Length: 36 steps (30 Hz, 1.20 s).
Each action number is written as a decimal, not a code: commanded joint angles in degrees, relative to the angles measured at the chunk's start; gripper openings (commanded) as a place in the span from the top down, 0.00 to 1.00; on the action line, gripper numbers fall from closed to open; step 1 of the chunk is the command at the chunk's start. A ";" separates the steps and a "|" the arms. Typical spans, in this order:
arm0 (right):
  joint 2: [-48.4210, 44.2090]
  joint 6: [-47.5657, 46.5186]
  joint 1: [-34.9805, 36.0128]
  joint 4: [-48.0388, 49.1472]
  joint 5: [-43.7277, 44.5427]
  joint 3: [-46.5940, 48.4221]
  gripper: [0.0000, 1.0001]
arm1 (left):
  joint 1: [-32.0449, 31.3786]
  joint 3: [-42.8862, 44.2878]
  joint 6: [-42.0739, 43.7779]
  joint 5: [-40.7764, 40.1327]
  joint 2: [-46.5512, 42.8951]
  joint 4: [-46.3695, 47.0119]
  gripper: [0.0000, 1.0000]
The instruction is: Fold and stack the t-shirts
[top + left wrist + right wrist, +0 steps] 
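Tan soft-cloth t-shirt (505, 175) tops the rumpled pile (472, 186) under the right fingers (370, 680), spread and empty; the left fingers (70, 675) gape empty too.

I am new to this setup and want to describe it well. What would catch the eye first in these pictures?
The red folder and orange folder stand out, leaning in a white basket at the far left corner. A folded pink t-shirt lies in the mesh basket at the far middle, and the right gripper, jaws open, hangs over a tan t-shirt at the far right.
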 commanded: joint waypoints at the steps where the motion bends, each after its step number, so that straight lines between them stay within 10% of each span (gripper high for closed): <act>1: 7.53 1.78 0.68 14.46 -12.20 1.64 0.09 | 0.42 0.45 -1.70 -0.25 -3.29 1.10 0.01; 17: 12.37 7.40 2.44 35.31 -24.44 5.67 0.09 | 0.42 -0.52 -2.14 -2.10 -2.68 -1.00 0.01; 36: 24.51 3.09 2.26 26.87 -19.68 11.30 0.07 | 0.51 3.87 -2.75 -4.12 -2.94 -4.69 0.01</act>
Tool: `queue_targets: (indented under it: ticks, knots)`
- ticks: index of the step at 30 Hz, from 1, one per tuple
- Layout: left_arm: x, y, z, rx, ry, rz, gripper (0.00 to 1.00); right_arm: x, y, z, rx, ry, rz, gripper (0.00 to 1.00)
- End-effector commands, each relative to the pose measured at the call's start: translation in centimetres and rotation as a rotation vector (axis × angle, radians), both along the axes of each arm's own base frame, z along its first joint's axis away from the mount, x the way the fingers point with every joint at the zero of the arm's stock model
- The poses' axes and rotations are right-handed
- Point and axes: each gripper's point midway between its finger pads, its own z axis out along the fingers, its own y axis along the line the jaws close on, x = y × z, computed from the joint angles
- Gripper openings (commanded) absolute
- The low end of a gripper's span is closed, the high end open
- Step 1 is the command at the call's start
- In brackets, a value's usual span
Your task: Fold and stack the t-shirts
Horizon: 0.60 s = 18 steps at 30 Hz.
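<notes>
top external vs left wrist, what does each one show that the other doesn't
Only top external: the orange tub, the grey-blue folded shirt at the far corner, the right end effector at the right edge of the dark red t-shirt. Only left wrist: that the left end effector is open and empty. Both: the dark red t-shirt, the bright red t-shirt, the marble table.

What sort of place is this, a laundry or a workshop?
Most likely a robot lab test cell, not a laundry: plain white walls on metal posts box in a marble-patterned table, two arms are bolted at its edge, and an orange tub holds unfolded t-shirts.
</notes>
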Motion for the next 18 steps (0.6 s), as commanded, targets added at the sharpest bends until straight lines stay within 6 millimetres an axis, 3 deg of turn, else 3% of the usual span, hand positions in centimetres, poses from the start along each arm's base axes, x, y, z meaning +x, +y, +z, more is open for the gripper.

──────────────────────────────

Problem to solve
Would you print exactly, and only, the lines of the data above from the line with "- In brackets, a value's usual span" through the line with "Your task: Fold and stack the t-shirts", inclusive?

Solution to the problem
- In brackets, a value's usual span
Your task: Fold and stack the t-shirts

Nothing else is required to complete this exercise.